L’incertezza economica e occupazionale determina per le imprese dei servizi turistici, alloggio e ristorazione una previsione del -31,8% delle entrate programmate rispetto a novembre 2019, dei servizi operativi di supporto alle imprese e alle persone (-30,8%) e dei servizi dei media e della comunicazione (-28,5%). Per l’industria, fortemente al ribasso le previsioni delle imprese dei comparti carta, cartotecnica e stampa, (-43,1%), legno e mobile (-39,7%), altre industrie (-34%) e tessile, abbigliamento e calzature (- 31,0%). Come se non bastasse, 460.000 piccole e medie imprese italiane, con meno di 10 addetti e un fatturato inferiore ai 500.000 euro sono a rischio chiusura a causa della pandemia. Si tratta di imprese che insieme riescono a fatturare 80 miliardi di euro, impiegare 1 milione di lavoratori e che rappresentano il motore dell’economia italiana. Oltre 370.000 aziende hanno subito un calo della metà del fatturato e 415.000 imprese hanno il 50% in meno di liquidità rispetto all’anno scorso. Quanto alla liquidità, il 17% delle aziende italiane non ha più risorse sufficienti per la gestione corrente. Probabilmente riusciranno ad andare avanti solo quelle aziende con importanti riserve di capitale o che riusciranno ad accedere al credito bancario attraverso il Fondo di centrale di garanzia.
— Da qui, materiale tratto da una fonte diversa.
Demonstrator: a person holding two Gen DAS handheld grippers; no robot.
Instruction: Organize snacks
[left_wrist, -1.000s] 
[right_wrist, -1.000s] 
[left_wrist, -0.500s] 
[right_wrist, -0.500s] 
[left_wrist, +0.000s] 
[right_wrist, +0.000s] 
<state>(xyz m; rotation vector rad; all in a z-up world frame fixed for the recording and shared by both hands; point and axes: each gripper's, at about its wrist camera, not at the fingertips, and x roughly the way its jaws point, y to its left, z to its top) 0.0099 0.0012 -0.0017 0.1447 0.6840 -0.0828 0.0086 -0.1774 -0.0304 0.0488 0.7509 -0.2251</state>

Secondo il vicepresidente di Unimpresa «purtroppo bisogna fare i conti con un bilancio dello Stato su cui pesa come un macigno il debito pubblico che supera i 2.200 miliardi e su cui si vanno a pagare oltre i 100 miliardi l’anno di interessi. Va anche attentamente monitorata la situazione delle banche italiane che dovrebbero finanziare le imprese con il ricorso al fondo di garanzia, ma che si trovano a fare i conti i crediti deteriorati, che non hanno svalutato del tutto e che tengono in bilancio con un valore tra il 45 e 50%. Peccato che nessuno li acquisti e ne tantomeno vengono prese in considerazioni eventuali ipotesi di chiusura a stralcio dei diversi debitori, ma paradossalmente si arriva al 20% quando ci sono le offerte di società di recupero credito delle quali non si conosce, spesso, in maniera trasparente, l’azionista di riferimento. Peraltro, la Banca d’Italia recentemente ha imposto criteri rigidi di valutazione del merito creditizio per le imprese italiane, a prescindere dall’utilizzo del fondo di garanzia dello stato, ovvero della famosa “potenza di fuoco”. «All’interno di questo quadro abbastanza complesso e di difficile comprensione, le imprese colpite dalla pandemia continuano a rivendicare il diritto a lavorare e la presenza dello stato quale elemento di garanzia. Occorre far emergere la vera realtà del “Sistema Italia”, su cui pesa l’enorme debito pubblico, la mancanza di una copertura finanziaria per fare fronte alle legittime richieste delle piccole e medie imprese, una burocrazia ormai divenuta inaccettabile e una politica assente che ha adottato delle misure inadeguate. Non è chiaro dove siano finiti i valori di coesione economica, sociale e territoriale dell’Europa» conclude.